Dom Pedro Conti

A gota d’água


Era uma vez uma gotinha de água que morava numa nuvem sobre os Mares do Sul. Ela vivia muito satisfeita e se orgulhava de sua força porque, mesmo nas maiores tempestades, era uma das poucas gotas que conseguiam se segurar e não cair. Outras gotas iam e vinham, mas ela se mantinha firme, pois gostava muito da sua nuvem, a qual nunca se dissipava por completo. Em certa tarde muito quente, a gotinha encontrou na nuvem outra gota, sua conhecida que não via há algum tempo. Ela quis saber por onde a outra tinha andado.

– Acabei de chegar – respondeu a amiga – sabes como é: nós caímos, mas depois com o calor, acabamos por evaporar e voltamos para cá.

– Isso eu não sabia – falou a primeira gotinha com orgulho – eu nunca saí daqui. Sempre me segurei.

A gota recém chegada olhou para ela com piedade e não com admiração. Isso incomodou a gotinha orgulhosa, que quis saber o porquê daquele olhar travessado. A outra retorquiu:
– É que me causa muita pena ver alguém, que foi criada com o potencial para ser o oceano, continuar a insistir em ser apenas uma gotinha solitária. Naquela mesma tarde, teve uma chuva torrencial e aquela nuvem, finalmente, dissipou-se até à última gota.

O terceiro Domingo do Advento é chamado “o domingo da alegria”. A conversão e o perdão dos pecados anunciados por João Batista, apesar de serem exigentes, já são uma boa notícia. A certeza da misericórdia de Deus é sempre uma alegria. No entanto, além dessa notícia, tem outra mais importante ainda: a chegada do Messias, o esperado, o Ungido, aquele que selará para sempre a nova aliança de Deus com o seu povo. Somente assim entendemos a insistência e a angústia dos que cobravam de João Batista uma definição: quem ele era, afinal? Por que batizava, se não era o Cristo? João respondeu dizendo que ele era somente a “voz” que gritava no deserto. Aquele que chegará será a Palavra, revelação de Deus, feita carne para ser ouvida, vista, acolhida e, assim, transformar-se em vida divina, vida nova, presente e operante na história da humanidade.
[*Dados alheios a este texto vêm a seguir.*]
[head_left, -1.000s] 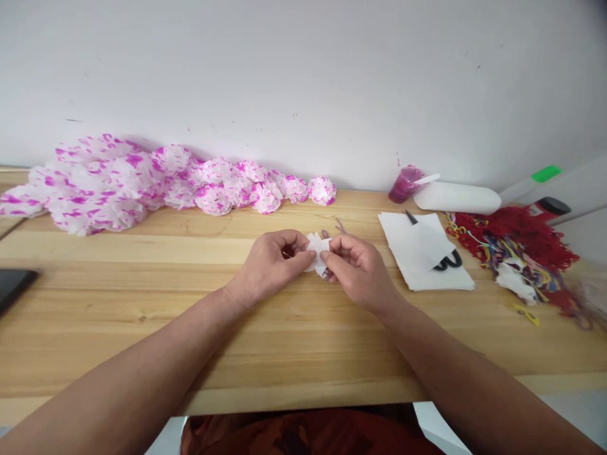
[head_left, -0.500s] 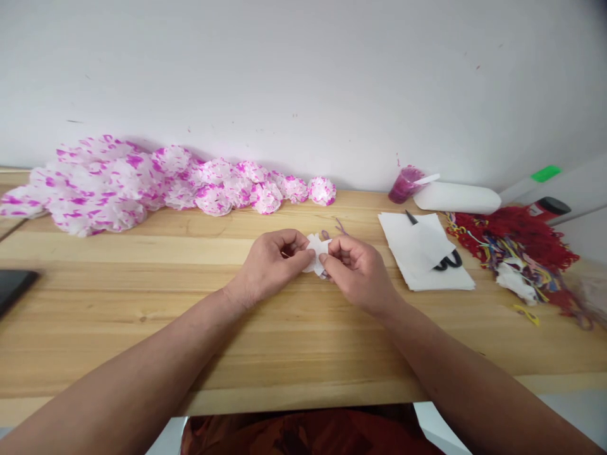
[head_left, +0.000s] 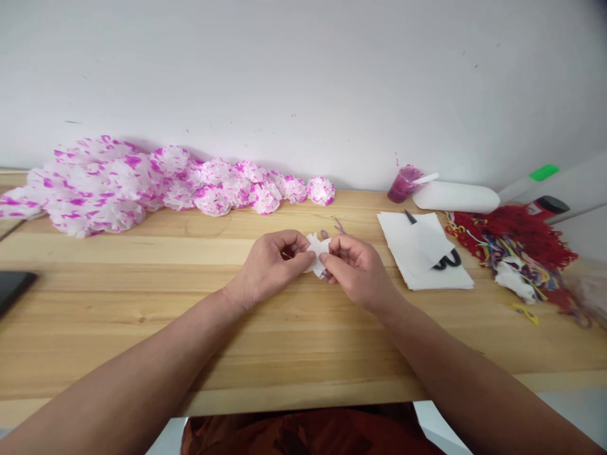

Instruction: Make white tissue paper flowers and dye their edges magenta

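Between my two hands, above the middle of the wooden table (head_left: 142,354), is a small piece of white tissue paper (head_left: 317,254) with cut, petal-like edges. My left hand (head_left: 272,262) pinches its left side between thumb and fingers. On the other side my right hand (head_left: 355,268) pinches it with the thumb in front, the other fingers curled. A purple piece of yarn (head_left: 338,225) shows just behind the paper, and a bit of it appears below by the right fingers. What lies under the fingertips is hidden.
Pink-dabbed white paper pompoms (head_left: 104,183) line the wall at left. To the right are white paper sheets (head_left: 408,253) with black-handled scissors (head_left: 448,260), a cup of purple liquid (head_left: 404,184), a white roll (head_left: 455,197) and a red yarn heap (head_left: 516,237). A dark flat object (head_left: 14,291) lies far left.
Almost nothing differs. Both hands keep their pinch on the tissue paper, which has shifted very slightly, and a bit more purple yarn shows beneath it. The view has moved slightly.
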`<state>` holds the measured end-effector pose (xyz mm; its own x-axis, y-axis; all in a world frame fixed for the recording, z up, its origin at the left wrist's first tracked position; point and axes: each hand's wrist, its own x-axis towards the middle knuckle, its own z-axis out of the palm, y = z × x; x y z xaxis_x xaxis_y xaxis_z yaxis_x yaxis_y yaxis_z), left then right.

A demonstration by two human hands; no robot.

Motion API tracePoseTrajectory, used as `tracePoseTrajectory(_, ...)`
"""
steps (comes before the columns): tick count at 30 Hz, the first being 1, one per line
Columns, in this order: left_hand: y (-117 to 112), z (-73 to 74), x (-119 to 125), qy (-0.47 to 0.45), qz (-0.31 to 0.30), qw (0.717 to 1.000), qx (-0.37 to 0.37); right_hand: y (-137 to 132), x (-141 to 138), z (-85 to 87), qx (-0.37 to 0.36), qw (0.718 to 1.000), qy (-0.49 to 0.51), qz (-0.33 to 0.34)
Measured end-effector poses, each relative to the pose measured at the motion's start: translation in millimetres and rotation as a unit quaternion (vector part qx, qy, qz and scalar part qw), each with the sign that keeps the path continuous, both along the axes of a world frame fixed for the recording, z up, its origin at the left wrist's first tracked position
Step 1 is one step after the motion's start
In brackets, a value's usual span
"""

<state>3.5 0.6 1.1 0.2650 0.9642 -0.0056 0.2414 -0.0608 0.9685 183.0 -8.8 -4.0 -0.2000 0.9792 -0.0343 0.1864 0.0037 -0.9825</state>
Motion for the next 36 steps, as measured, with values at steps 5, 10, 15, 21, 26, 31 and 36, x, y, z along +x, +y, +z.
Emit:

“Quem és tu?” “O que dizes de ti mesmo?” São as perguntas repetidas inúmeras vezes no Evangelho deste domingo. Não valem somente para o Batista, valem também para nós. Saber quem somos, de onde viemos e para onde vamos não é uma curiosidade de criança, mas o questionamento sério de quem queira ir além dos simples fatores naturais e biológicos. Tem algo mais – ou alguém mais – que dá sentido à nossa vida? Hoje vivemos numa sociedade que exalta o indivíduo. Muito importante, único, sem dúvida, mas não tanto a ponto de pensar ser o centro do universo e da história. É infantil e doentio achar que os outros existam para atender às nossas necessidades e aos nossos caprichos. Adoramos bater selfies, porque nos consideramos os mais bonitos e nunca nos cansamos de olhar e enaltecer a nós mesmos. Isso, na Psicologia, chama-se narcisismo. Medimos as pessoas pelas vantagens ou os lucros que nos trazem, não por aquilo que elas são por si mesmas. Amigos são aqueles que promovem os nossos planos; inimigos aqueles que os atrapalham. Os demais nos são simplesmente indiferentes. Pobre ser humano!

Bastaria olhar para o céu para perceber o tamanho da nossa grandeza e a escuridão do nosso estrelismo. No entanto, todos temos um valor inestimável; não por nós mesmos, mas por aquele que se dignou de partilhar a nossa natureza e elevá-la às alturas dele: o Deus feito criança, que contemplaremos no Natal. É o amor dele, semeado em nossos corações, que torna grande o menor gesto de solidariedade, carinho e afeto sincero. Para que isso aconteça, precisamos sair de nós e aprender a olhar para os outros. Não fomos feitos para segurar a todo custo a nossa vida, abraçados a nós mesmos. Fomos criados para fazer parte do oceano do amor que é o próprio Deus. A nossa gotinha não aumentará o bem infinito dele, mas nós mergulharemos no seu mar sem fim de bondade. Tornamo-nos grandes pela humildade e a doação, pela coragem de apostar no amor. Somente assim seremos o que devemos ser: imagem e semelhança do Amor.